5 Statistical Functions for Random Sampling in PyTorch

An short introduction about PyTorch and about the chosen functions.

  • torch.bernoulli()
  • torch.normal()
  • torch.poisson()
  • torch.randn()
  • torch.randperm()
# Import torch and other required modules
import torch

Function 1 - torch.bernoulli(input, *, generator=None, out=None)

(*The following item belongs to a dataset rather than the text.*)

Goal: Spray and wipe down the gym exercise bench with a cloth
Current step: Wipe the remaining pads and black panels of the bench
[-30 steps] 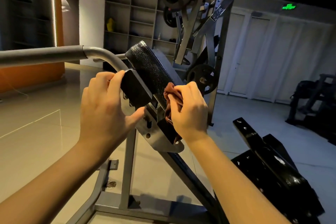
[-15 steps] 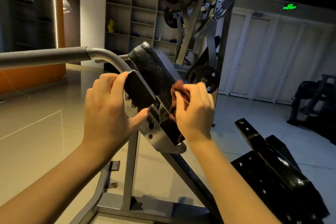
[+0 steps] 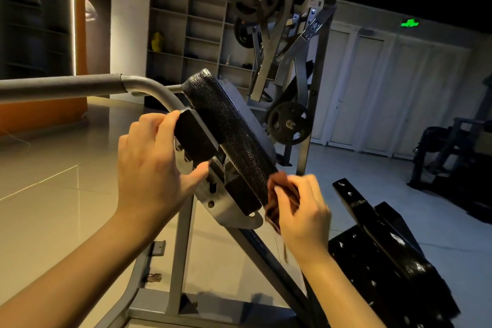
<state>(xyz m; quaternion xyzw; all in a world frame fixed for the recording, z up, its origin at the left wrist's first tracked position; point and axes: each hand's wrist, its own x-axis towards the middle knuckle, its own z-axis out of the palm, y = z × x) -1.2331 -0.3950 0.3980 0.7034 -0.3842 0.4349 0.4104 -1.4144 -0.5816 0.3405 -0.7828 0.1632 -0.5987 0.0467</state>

It draws binary random numbers (0 or 1) from a Bernoulli distribution and the output is of the same shape as input.

Parameters:

input (Tensor) – the input tensor of probability values for the Bernoulli distribution

Keyword Arguments:
generator (torch.Generator, optional) – a pseudorandom number generator for sampling

out (Tensor, optional) – the output tensor

# Example 1 - working
rand_m = torch.rand(4, 4) # generate a random matrix of shape 4x4
print(rand_m)

torch.bernoulli(rand_m) # draws a binary random number (0 or 1)
tensor([[0.0643, 0.0690, 0.5069, 0.0323], [0.3004, 0.6761, 0.1933, 0.7579], [0.2958, 0.8812, 0.2917, 0.3713], [0.8113, 0.0845, 0.9176, 0.9883]])
tensor([[0., 0., 1., 0.],
        [1., 1., 0., 1.],
        [0., 1., 0., 0.],
        [1., 1., 1., 1.]])

Draws a binary random number (0 or 1) for given random matrix.